In light of these several observations, there is reason to believe that just as with freshwater macrophytes, the ongoing rise in the air's CO2 content should help marine macroalgae to become ever more productive with the passage of time.

References
Gao, K., Aruga, Y., Asada, K., Ishihara, T., Akano, T. and Kiyohara, M. 1991. Enhanced growth of the red alga Porphyra yezoensis Ueda in high CO2 concentrations. Journal of Applied Phycology 3: 355-362.

Gao, K., Aruga, Y., Asada, K. and Kiyohara, M. 1993. Influence of enhanced CO2 on growth and photosynthesis of the red algae Gracilaria sp. and G. chilensis. Journal of Applied Phycology 5: 563-571.

Kubler, J.E., Johnston, A.M. and Raven, J.A. 1999. The effects of reduced and elevated CO2 and O2 on the seaweed Lomentaria articulata. Plant, Cell and Environment 22: 1303-1310.

Levavasseur, G., Edwards, G.E., Osmond, C.B. and Ramus, J. 1991. Inorganic carbon limitation of photosynthesis in Ulva rotundata (Chlorophyta). Journal of Phycology 27: 667-672.

Maberly, S.C. 1990. Exogenous sources of inorganic carbon for photosynthesis by marine macroalgae. Journal of Phycology 26: 439-449.

Shan, B.E., Yoshida, Y., Kuroda, E. and Yamashita, U. 1999. Immunomodulating activity of seaweed extract on human lymphocytes in vitro. International Journal of Immunopharmacology 21: 59-70.

Suetsuna, K. 1998. Separation and identification of angiotensin I-converting enzyme inhibitory peptides from peptic digest of Hizikia fusiformis protein.
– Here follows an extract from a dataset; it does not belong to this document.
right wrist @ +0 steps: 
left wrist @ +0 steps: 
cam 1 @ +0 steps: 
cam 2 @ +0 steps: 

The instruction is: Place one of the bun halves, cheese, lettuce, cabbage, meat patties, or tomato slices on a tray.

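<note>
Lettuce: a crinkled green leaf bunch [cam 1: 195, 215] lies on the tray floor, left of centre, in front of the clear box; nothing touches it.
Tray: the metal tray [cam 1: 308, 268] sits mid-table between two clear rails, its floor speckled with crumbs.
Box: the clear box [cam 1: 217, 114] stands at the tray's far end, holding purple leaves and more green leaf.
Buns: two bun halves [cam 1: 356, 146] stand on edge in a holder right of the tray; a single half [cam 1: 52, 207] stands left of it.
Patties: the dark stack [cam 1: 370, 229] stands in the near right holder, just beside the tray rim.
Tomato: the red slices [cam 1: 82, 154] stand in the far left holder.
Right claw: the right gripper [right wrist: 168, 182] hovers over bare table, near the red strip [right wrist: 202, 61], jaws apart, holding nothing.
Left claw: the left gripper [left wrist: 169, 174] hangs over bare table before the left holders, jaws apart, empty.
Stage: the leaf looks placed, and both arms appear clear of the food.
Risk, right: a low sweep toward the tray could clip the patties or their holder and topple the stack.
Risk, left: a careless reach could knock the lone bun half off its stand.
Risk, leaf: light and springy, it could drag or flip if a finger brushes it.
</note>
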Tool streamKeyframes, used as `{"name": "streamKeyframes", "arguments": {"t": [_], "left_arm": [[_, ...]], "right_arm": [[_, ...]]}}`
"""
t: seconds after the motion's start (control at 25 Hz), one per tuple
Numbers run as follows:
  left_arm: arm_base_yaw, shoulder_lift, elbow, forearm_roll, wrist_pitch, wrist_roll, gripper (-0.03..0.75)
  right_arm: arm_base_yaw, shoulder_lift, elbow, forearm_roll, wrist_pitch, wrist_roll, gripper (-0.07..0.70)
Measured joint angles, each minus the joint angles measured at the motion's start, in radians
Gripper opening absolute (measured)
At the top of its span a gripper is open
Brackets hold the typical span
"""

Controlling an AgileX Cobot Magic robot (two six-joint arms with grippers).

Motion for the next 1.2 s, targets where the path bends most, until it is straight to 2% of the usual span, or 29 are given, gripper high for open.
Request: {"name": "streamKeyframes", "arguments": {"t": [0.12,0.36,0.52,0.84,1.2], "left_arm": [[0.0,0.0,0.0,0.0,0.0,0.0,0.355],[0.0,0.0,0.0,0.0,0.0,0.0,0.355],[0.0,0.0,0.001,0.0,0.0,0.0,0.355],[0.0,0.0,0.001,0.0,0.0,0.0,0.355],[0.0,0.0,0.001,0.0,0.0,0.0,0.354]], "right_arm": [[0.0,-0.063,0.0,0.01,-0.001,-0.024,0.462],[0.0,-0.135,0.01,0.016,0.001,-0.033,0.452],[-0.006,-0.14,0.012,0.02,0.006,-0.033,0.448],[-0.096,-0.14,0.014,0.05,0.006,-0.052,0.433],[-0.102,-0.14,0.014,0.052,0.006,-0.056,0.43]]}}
Nippon Suisan Gakkaishi 64: 862-866.

Surif, M.B. and Raven, J.A. 1989. Exogenous inorganic carbon sources for photosynthesis in seawater by members of the Fucales and the Laminariales (Phaeophyta): ecological and taxonomic implications. Oecologia 78: 97-103.

Zou, D. 2005. Effects of elevated atmospheric CO2 on growth, photosynthesis and nitrogen metabolism in the economic brown seaweed, Hizikia fusiforme (Sargassaceae, Phaeophyta). Aquaculture 250: 726-735.